ESTABA LLOVIENDO EN MARSIA, como casi siempre. Acababa de amanecer y hacía mucho frío. Yo estaba encendiendo el fogón y el menor de mis aprendices retacando el crisol con unos clavos y algunas herramientas de labranza de hierro que le habíamos intercambiado el día anterior a un comerciante usipete por un juego de cuchillos de carnicero. El hombre estaba contento porque nuestro territorio había gozado de un largo periodo de paz que había permitido que creciera su negocio. El general que Roma había mandado a proteger la ribera más norteña del Rin nunca fue capaz de establecer control sobre las rijosas legiones de la Germania latinizada, de modo que pasaba más tiempo apaciguando motines de sus propios hombres que castigando fronteras. Para entonces ya teníamos mucho sin ver un pelotón de legionarios. El otro aprendiz limaba unas puntas de lanza para jabalí.

La memoria es el conocimiento del acecho constante de la muerte y por entonces yo no tenía memoria del futuro. Estaba complacido –como el carnicero usipete del día anterior– por el negocio magnífico que me representarían las tres hachas que tendría listas para el final de la tarde, como si hubiera sido mi destino vivirla. Recuerdo incluso que pensé en rebajar el hierro para sacar una cuarta arma, pero me dije que en tiempos de auge se podían vender las cosas en lo que valían.

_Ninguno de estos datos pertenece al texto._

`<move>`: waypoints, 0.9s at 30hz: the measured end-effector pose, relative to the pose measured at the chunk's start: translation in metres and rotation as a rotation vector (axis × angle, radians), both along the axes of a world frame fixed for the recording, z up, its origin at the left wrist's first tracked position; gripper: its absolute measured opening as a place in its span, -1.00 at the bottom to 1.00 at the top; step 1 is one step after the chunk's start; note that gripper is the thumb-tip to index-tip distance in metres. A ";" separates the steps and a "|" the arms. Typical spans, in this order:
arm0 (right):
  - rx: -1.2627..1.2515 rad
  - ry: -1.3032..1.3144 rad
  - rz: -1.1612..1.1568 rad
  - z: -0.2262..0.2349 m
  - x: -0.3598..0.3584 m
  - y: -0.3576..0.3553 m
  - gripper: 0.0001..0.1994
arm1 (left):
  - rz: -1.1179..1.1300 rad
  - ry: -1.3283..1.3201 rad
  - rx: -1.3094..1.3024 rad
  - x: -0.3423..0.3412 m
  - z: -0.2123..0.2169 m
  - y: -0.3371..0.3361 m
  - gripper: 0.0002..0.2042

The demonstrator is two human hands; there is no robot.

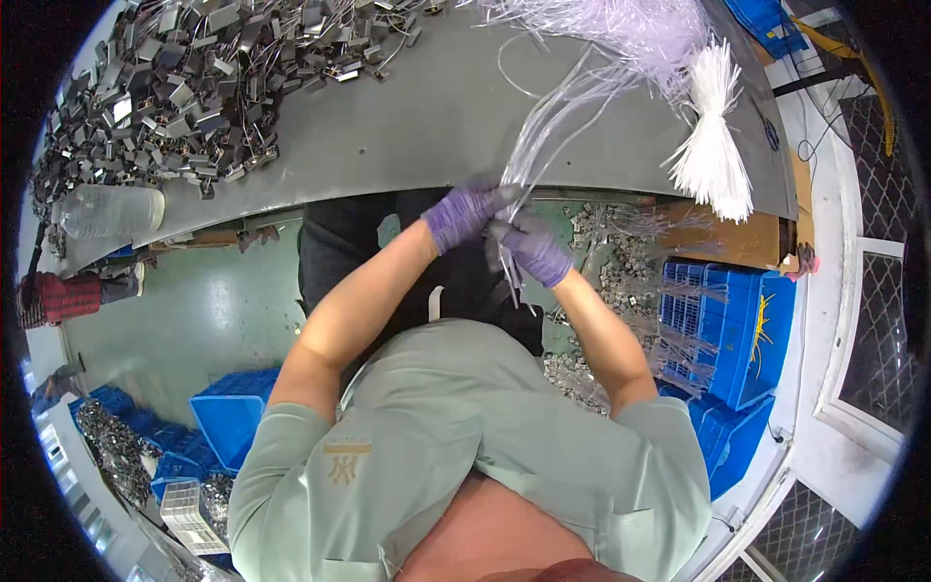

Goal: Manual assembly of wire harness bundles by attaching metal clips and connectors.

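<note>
My left hand [467, 213], in a purple knit glove, is closed round a bunch of long, thin, clear-white plastic strands [545, 126] at the near edge of the table. Just below it my right hand [535, 250], gloved alike, has its fingers curled round the lower part of the same bunch, whose ends hang over my lap. The upper ends trail across the table to a tangled, lilac-tinted heap of similar strands [621, 34]. To its right lies a thick white bundle of thin strips [713, 145], gathered in the middle and fanned at both ends.
Small grey metallic blocks with wires [184, 92] are heaped at the table's [407, 126] far left. A clear plastic container [112, 211] lies near its left edge. Blue crates [742, 335] stand at the right, others [233, 412] lower left. Another person [73, 296] is at far left.
</note>
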State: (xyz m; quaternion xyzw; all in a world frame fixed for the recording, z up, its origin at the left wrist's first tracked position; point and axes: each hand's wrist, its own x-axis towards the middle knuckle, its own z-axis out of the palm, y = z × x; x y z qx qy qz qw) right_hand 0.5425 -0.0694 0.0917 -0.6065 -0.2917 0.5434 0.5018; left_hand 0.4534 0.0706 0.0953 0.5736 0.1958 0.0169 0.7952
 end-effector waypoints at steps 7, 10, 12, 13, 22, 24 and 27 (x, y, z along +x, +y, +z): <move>-0.079 -0.041 -0.086 0.004 0.034 -0.012 -0.67 | -0.114 0.100 0.315 0.070 0.024 0.036 -0.53; -0.096 -0.162 -0.006 0.002 0.045 -0.020 -0.60 | -0.096 0.118 0.262 0.084 0.014 0.023 -0.55; 0.120 0.448 -0.060 -0.001 0.050 -0.029 -0.55 | -0.079 0.090 0.133 0.082 0.004 0.014 -0.59; 0.068 0.510 -0.150 -0.003 0.052 -0.034 -0.49 | -0.052 0.099 0.003 0.080 0.000 0.011 -0.62; 0.155 0.611 -0.291 -0.015 0.053 -0.033 -0.61 | -0.244 0.138 0.236 0.090 0.003 0.014 -0.61; 0.151 0.480 -0.212 -0.008 0.056 -0.033 -0.63 | -0.324 0.136 0.422 0.101 0.002 0.024 -0.62; 0.100 0.304 -0.309 0.002 0.058 -0.036 -0.68 | -0.100 0.013 1.196 0.130 -0.003 0.057 -0.63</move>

El sol estaría por despuntar cuando sentí en las plantas de los pies el tremor inconfundible de la caballería imperial rompiendo el cerco del bosque que protegía nuestro valle. El mayor de los aprendices también lo sintió y me entregó una mirada de terror. Salí a confirmar que estaba sucediendo lo que uno menos quería que sucediera en la Marsia de entonces. Era primavera, de modo que la hierba daba visos azulados gracias a la luz filtrada por la capota de nubes y las lentes de la llovizna. Todavía estaba débil el día y ellos entre neblinas y demasiado lejos para distinguirlos, pero no tardó en alcanzarme el rumor de los cascos azotando el suelo, el crujido de los cueros, la campana de las armas y los petos.

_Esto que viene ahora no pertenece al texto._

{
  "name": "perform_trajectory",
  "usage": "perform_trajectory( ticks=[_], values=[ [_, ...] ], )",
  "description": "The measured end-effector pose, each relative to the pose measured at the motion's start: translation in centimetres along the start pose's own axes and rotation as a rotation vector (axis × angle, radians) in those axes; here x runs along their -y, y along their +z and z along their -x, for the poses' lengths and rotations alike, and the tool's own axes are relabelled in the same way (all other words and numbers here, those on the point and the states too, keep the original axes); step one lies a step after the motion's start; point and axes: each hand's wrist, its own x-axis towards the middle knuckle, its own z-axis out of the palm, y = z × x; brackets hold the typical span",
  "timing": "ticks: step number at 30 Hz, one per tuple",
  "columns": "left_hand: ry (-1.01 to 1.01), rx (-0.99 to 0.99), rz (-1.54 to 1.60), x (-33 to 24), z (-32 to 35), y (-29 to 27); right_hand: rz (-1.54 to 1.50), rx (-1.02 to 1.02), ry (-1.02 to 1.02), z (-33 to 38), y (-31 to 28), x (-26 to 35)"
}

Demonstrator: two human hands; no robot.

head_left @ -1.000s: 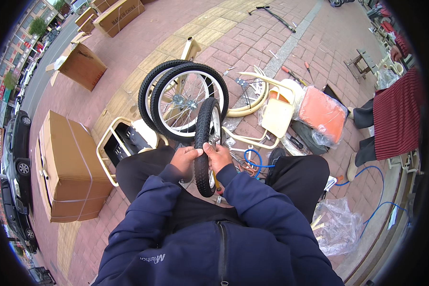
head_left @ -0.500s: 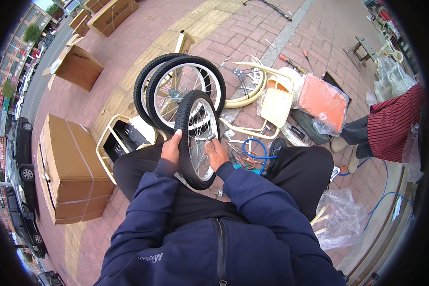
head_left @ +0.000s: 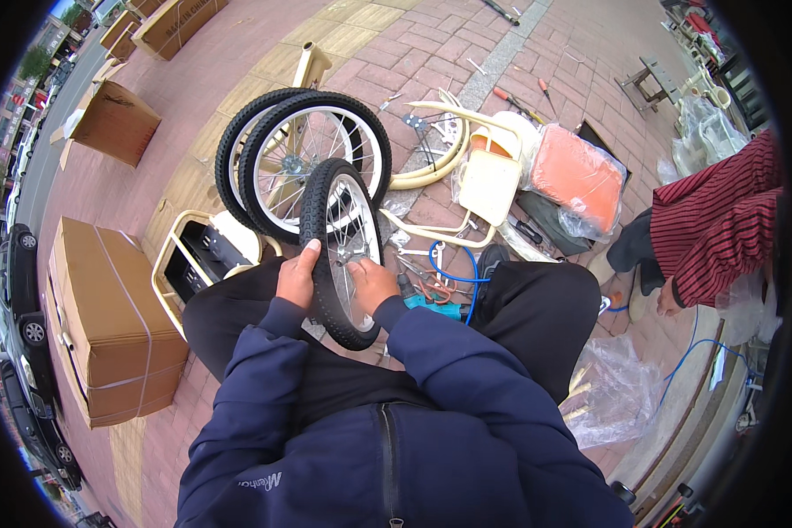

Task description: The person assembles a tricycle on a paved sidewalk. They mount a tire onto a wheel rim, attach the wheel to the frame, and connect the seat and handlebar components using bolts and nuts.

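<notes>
A small bicycle wheel (head_left: 319,207) with a black knobby tyre and white rim stands upright between my knees. My left hand (head_left: 297,275) grips its tyre on the near left side, thumb up along the tread. At the hub, my right hand (head_left: 372,283) is closed on the wheel's axle, its fingertips partly hidden behind the spokes. Two more wheels (head_left: 253,180) lean just beyond, beside a cream frame tube (head_left: 311,66). Under my right forearm lie a teal power tool (head_left: 444,309), a blue hose (head_left: 479,286) and several hand tools.
Cream metal parts (head_left: 488,185) and an orange plastic-wrapped pad (head_left: 576,180) lie ahead right. A cream carrier (head_left: 163,264) sits by my left knee, near a large cardboard box (head_left: 119,326). At right is a person in a red striped garment (head_left: 713,211); clear plastic (head_left: 616,396) lies nearer.
My view has shifted slightly, so the scene sits further left. My right hand has turned at the hub, fingers further in. The person at right has bent, and their hand now shows.
</notes>
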Motion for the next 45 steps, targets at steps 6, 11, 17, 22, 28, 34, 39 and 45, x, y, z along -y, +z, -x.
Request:
perform_trajectory(
  ticks=[6, 11, 17, 22, 28, 34, 39, 45],
  values=[
    [0.075, -0.031, -0.102, -0.6, 0.7, 0.0, -0.041, 0.027, 0.018, -0.3, 0.6, -0.5],
    [0.117, -0.102, -0.117, 0.7, 0.1, -0.6, 0.013, 0.054, -0.008, -0.7, 0.9, -0.2],
    [0.169, -0.156, -0.176, 2.1, -0.4, -1.1, 0.063, 0.097, -0.036, -0.9, 1.5, 0.9],
    [0.109, -0.110, -0.250, 1.6, -0.2, -1.3, 0.104, 0.112, -0.021, -1.1, 1.4, 1.6],
    [0.138, -0.110, -0.232, 1.7, -0.1, -1.2, 0.138, 0.146, -0.055, -1.2, 0.9, 1.9],
    [0.201, -0.168, -0.197, 2.4, -0.3, -0.7, 0.190, 0.190, -0.066, -1.3, 0.7, 2.0],
    [0.199, -0.153, -0.210, 2.0, 0.0, -0.7, 0.175, 0.203, -0.060, -1.3, 0.6, 2.1],
    [0.195, -0.132, -0.221, 2.0, 0.1, -0.6, 0.179, 0.233, -0.057, -1.4, 0.3, 2.4]
  ],
)
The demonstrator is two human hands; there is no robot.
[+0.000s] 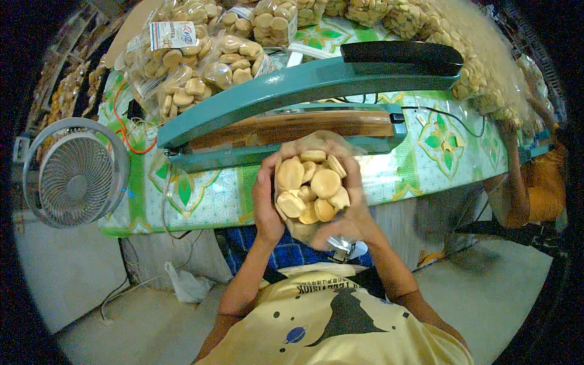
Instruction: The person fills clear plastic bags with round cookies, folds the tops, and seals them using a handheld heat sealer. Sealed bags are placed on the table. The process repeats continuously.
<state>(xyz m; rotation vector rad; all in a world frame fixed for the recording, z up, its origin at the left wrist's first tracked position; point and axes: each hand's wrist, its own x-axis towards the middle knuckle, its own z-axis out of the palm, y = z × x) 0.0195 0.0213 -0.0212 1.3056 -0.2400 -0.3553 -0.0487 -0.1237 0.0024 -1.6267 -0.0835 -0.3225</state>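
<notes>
Between my two hands is a clear plastic bag of round, pale brown biscuits [325, 182], held above the table's near edge. My left hand [267, 198] wraps round the bag's left side. Around its right side curls my right hand [354, 216], slightly blurred, with the thumb low on the bag. Just beyond the bag lies a teal impulse sealer [255, 91] with its black-handled arm raised. The bag's upper end reaches in front of the sealer's base and hides part of it.
Several filled biscuit bags [182, 55] lie at the back left, and a large heap of biscuits [426, 30] under plastic spreads across the back right. A grey fan [76, 173] stands at the left. Another person's arm [513, 176] shows at the right edge.
</notes>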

El miedo es un animal que se inflama en las vísceras y todo lo entretiene. Me di un tiempo eterno para pensar: Los marsos, mis pobres marsos –calculé-–, tienden a confundir la paz con la beodia, de modo que nadie puede estar presto para defenderse; ojalá no vengan por nosotros.

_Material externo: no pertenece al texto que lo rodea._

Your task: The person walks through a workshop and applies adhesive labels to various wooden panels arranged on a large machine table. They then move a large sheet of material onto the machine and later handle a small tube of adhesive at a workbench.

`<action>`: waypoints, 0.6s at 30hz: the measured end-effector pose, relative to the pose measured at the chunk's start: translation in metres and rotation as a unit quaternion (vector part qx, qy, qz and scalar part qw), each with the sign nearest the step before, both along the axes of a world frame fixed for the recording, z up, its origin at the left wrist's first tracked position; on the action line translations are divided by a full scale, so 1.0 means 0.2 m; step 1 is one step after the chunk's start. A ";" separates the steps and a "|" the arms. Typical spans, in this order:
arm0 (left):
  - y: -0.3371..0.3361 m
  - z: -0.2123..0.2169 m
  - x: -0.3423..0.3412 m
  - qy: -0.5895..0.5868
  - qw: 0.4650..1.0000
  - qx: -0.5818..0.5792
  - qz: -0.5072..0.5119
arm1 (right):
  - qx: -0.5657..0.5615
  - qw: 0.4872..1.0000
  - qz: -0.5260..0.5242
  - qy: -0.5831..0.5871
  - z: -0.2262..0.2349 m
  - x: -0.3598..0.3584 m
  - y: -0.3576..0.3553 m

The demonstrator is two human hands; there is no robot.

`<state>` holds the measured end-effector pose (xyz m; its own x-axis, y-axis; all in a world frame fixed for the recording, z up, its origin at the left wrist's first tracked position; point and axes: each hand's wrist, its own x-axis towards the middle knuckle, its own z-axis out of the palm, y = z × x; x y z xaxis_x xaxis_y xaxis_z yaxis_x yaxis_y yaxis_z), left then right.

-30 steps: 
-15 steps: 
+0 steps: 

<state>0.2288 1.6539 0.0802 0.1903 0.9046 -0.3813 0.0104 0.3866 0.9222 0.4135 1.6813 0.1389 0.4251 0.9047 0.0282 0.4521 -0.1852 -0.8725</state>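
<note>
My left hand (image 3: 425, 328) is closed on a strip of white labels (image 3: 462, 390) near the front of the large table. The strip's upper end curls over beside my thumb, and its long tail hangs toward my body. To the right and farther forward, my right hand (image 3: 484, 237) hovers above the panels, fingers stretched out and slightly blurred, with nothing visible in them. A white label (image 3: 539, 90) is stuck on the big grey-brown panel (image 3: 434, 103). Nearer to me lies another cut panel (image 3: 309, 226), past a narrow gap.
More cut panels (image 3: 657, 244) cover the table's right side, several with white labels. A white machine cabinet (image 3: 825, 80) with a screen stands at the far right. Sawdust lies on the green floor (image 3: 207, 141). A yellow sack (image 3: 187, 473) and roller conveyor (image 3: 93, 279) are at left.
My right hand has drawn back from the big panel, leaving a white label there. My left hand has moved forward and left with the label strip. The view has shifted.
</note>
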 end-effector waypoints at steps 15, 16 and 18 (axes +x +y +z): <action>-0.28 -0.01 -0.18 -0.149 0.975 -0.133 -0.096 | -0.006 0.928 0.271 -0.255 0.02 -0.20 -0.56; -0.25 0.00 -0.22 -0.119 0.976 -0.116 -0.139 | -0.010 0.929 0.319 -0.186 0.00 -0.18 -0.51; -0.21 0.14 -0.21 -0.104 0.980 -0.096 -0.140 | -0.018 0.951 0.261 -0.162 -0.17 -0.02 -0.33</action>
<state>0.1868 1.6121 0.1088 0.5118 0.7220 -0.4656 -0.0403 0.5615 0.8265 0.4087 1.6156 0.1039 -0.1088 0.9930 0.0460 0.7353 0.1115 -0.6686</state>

Entré a la herrería, donde el mayor de los aprendices ya traía la mirada expectante de los que todavía suponen que hay algo de honor en batallar. Se había puesto un casco que nunca fundimos y empuñaba un enternecedor azadón que no me imagino de qué le habría servido contra las lanzas de los legionarios. El menor, que me acababan de traer de más allá de la tierra de los tubantes y por tanto no podía ni imaginarse lo que estaba por suceder, todavía sonreía. Vámonos, les dije.

Atrancamos el taller –yo esperanzado en conservar el crisol del que tanto me había costado hacerme– y cruzamos el patio para meternos en la casa. Desperté a mi mujer para que corriera con nuestro hijo al bosque del norte, hacia el río de los lobos, donde la familia podría cuidarlos en caso de que a nosotros nos pasara lo peor. Armé a los aprendices con lo que tenía en casa e hice fuertes a ambos en la cocina, que era la parte de piedra del edificio. Yo me puse mis arreos de guerra, pedí la protección del Trueno y me aposté en la puerta para apresurar el trance.

El ruido de la caballería avanzando sobre la villa fue admirable: parejo e incontenible. Los escuché detener el frente a la entrada del pueblo. Hubo una sola orden y empezaron a avanzar demoliéndolo todo entre gritos sólo de los nuestros. Hundieron casa por casa en la destrucción y el fuego de sur a norte, sin una amenaza, un pujido que señalara la menor indisciplina, una sola palabra que escucharan mis oídos ya asfixiados por la pelambre del animal del miedo que no cesaba de crecer en mi entraña. Los escuché alcanzar mi herrería y derrumbarla sin siquiera bajarse de los caballos, escuché el sonido sordo de las antorchas cayendo sobre los escombros y el inicio de las crepitaciones, los escuché detenerse fuera de mi casa. Se abrió la puerta, la luz gris del día reventó en mis pupilas. Un legionario de ojos verdes helados blandía su espada. Cerré los ojos antes de que la descargara contra mi cabeza.